■ WHAT YOU SHOULD DO: Filter this data down to the lines that hold "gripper", and copy them.

■ DATA BELOW:

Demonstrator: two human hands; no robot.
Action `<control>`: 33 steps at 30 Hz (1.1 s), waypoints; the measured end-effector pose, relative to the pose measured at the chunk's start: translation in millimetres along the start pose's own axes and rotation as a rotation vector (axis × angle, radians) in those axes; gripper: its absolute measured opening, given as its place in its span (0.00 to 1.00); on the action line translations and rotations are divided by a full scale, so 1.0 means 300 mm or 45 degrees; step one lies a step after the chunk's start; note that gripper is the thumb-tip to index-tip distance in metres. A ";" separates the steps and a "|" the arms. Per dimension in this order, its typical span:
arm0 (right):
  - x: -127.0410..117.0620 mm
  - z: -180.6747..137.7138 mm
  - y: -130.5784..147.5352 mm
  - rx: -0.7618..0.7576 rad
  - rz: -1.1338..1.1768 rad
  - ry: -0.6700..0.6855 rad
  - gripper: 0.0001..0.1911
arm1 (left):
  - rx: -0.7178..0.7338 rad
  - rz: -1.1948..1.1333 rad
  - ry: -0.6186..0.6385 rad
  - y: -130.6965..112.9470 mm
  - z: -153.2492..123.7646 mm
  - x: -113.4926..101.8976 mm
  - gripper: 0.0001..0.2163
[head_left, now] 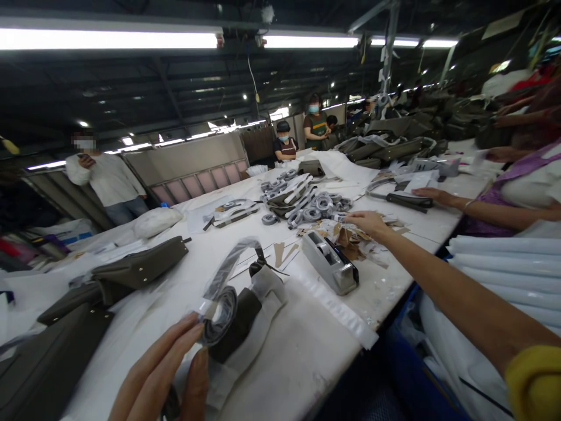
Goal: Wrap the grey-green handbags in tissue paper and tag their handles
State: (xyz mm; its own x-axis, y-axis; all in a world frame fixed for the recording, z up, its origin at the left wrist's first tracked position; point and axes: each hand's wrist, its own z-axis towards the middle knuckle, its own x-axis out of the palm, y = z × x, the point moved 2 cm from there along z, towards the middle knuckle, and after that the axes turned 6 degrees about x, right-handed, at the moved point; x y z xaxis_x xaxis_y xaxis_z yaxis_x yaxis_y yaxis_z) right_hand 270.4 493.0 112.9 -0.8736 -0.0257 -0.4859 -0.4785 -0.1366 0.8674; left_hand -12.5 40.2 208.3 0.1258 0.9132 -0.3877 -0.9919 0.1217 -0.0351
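My left hand (169, 365) is at the bottom left, holding a coiled grey strap in clear plastic (220, 313) by its edge. The strap rests on a dark bag in a white cover (258, 310). My right hand (367, 223), on an arm with a yellow sleeve, is stretched out flat over brown paper scraps (350, 237). Its fingertips are next to a pile of rolled straps (313, 209) and nothing shows in its grasp. A grey tape dispenser (331, 263) stands just in front of that hand.
Olive bags (140, 266) lie on the white table (307, 345) at the left. A person in purple at the right rests a hand (438, 196) on a dark strap. Stacked white sheets (504, 263) lie to the right. Other people stand at the far side.
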 end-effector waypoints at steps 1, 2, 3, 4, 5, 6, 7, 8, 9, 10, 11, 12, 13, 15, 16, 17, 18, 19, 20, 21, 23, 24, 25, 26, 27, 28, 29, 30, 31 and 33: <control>-0.018 0.000 0.028 -0.033 0.018 0.015 0.15 | -0.010 -0.018 0.025 -0.028 0.014 0.010 0.16; -0.035 -0.002 0.056 -0.064 0.036 0.026 0.16 | -0.002 -0.045 0.054 -0.054 0.028 0.024 0.15; -0.052 -0.006 0.084 -0.090 0.055 0.034 0.16 | 0.021 -0.084 0.090 -0.076 0.039 0.042 0.15; -0.067 -0.012 0.111 -0.111 0.075 0.038 0.16 | 0.048 -0.135 0.125 -0.093 0.047 0.063 0.15; -0.082 -0.020 0.137 -0.129 0.095 0.039 0.16 | 0.060 -0.200 0.158 -0.104 0.052 0.089 0.15; -0.097 -0.028 0.161 -0.141 0.112 0.040 0.16 | 0.046 -0.277 0.201 -0.108 0.053 0.118 0.15; -0.110 -0.039 0.184 -0.149 0.125 0.042 0.15 | -0.007 -0.359 0.256 -0.107 0.052 0.149 0.14; -0.122 -0.051 0.205 -0.154 0.137 0.047 0.14 | -0.080 -0.448 0.319 -0.103 0.050 0.183 0.14; -0.133 -0.065 0.223 -0.155 0.149 0.053 0.13 | -0.167 -0.546 0.381 -0.099 0.047 0.216 0.13; -0.142 -0.082 0.241 -0.156 0.161 0.062 0.13 | -0.250 -0.649 0.433 -0.096 0.045 0.248 0.13; -0.151 -0.103 0.258 -0.159 0.175 0.073 0.13 | -0.321 -0.752 0.476 -0.096 0.045 0.278 0.13; -0.157 -0.126 0.274 -0.166 0.191 0.089 0.13 | -0.379 -0.848 0.508 -0.098 0.048 0.306 0.13; -0.162 -0.153 0.292 -0.180 0.208 0.108 0.13 | -0.424 -0.932 0.525 -0.103 0.055 0.332 0.13; -0.163 -0.216 0.330 -0.219 0.239 0.161 0.14 | -0.481 -1.059 0.546 -0.119 0.078 0.383 0.13; -0.158 -0.251 0.352 -0.246 0.260 0.201 0.14 | -0.497 -1.109 0.554 -0.129 0.094 0.409 0.13; -0.150 -0.287 0.374 -0.274 0.286 0.248 0.13 | -0.512 -1.152 0.559 -0.138 0.112 0.436 0.14; -0.138 -0.325 0.397 -0.301 0.315 0.302 0.14 | -0.526 -1.190 0.563 -0.146 0.131 0.464 0.15; -0.124 -0.363 0.419 -0.320 0.346 0.360 0.14 | -0.543 -1.225 0.566 -0.153 0.150 0.493 0.17; -0.107 -0.401 0.439 -0.326 0.377 0.418 0.15 | -0.561 -1.259 0.570 -0.159 0.167 0.521 0.19; -0.088 -0.437 0.457 -0.325 0.402 0.473 0.16 | -0.584 -1.290 0.574 -0.163 0.182 0.548 0.21; -0.047 -0.504 0.483 -0.320 0.434 0.563 0.18 | -0.619 -1.338 0.585 -0.167 0.201 0.590 0.24; -0.028 -0.533 0.490 -0.333 0.445 0.593 0.18 | -0.625 -1.352 0.593 -0.167 0.203 0.606 0.23; -0.010 -0.558 0.493 -0.355 0.460 0.607 0.19 | -0.626 -1.359 0.600 -0.165 0.200 0.616 0.20; 0.007 -0.579 0.492 -0.378 0.474 0.607 0.19 | -0.625 -1.360 0.607 -0.161 0.193 0.623 0.16; 0.023 -0.596 0.486 -0.391 0.488 0.600 0.19 | -0.630 -1.354 0.613 -0.154 0.181 0.627 0.13; 0.037 -0.610 0.476 -0.394 0.506 0.586 0.20 | -0.646 -1.345 0.615 -0.146 0.166 0.630 0.10; 0.051 -0.622 0.462 -0.390 0.532 0.572 0.21 | -0.673 -1.337 0.609 -0.135 0.149 0.631 0.09; 0.065 -0.632 0.446 -0.377 0.563 0.566 0.22 | -0.706 -1.331 0.598 -0.123 0.133 0.631 0.09; 0.079 -0.642 0.427 -0.359 0.591 0.570 0.24 | -0.741 -1.327 0.582 -0.111 0.117 0.632 0.10; 0.112 -0.661 0.388 -0.318 0.617 0.621 0.26 | -0.810 -1.325 0.541 -0.090 0.091 0.631 0.11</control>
State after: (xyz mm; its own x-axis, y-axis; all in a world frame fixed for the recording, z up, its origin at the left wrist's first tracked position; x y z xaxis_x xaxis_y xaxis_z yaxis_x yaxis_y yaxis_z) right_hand 202.8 279.9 176.3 -0.8153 -0.5709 -0.0963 0.0374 -0.2178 0.9753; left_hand 38.4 220.5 160.9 0.9410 0.2924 -0.1702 -0.2786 0.3841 -0.8803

■ PROBLEM SOLUTION:
Action `<control>`: 33 steps at 30 Hz (1.1 s), waypoints; the measured end-effector pose, relative to the pose measured at the chunk's start: translation in millimetres along the start pose's own axes and rotation as a rotation vector (axis × angle, radians) in those axes; gripper: its absolute measured opening, given as its place in its span (0.00 to 1.00); on the action line translations and rotations are divided by a full scale, so 1.0 means 300 mm or 45 degrees; step one lies a step after the chunk's start; note that gripper is the thumb-tip to index-tip distance in metres. A ";" separates the steps and a "|" the arms. Per dimension in this order, its typical span:
  - gripper: 0.0001..0.1911
  - gripper: 0.0001..0.2163

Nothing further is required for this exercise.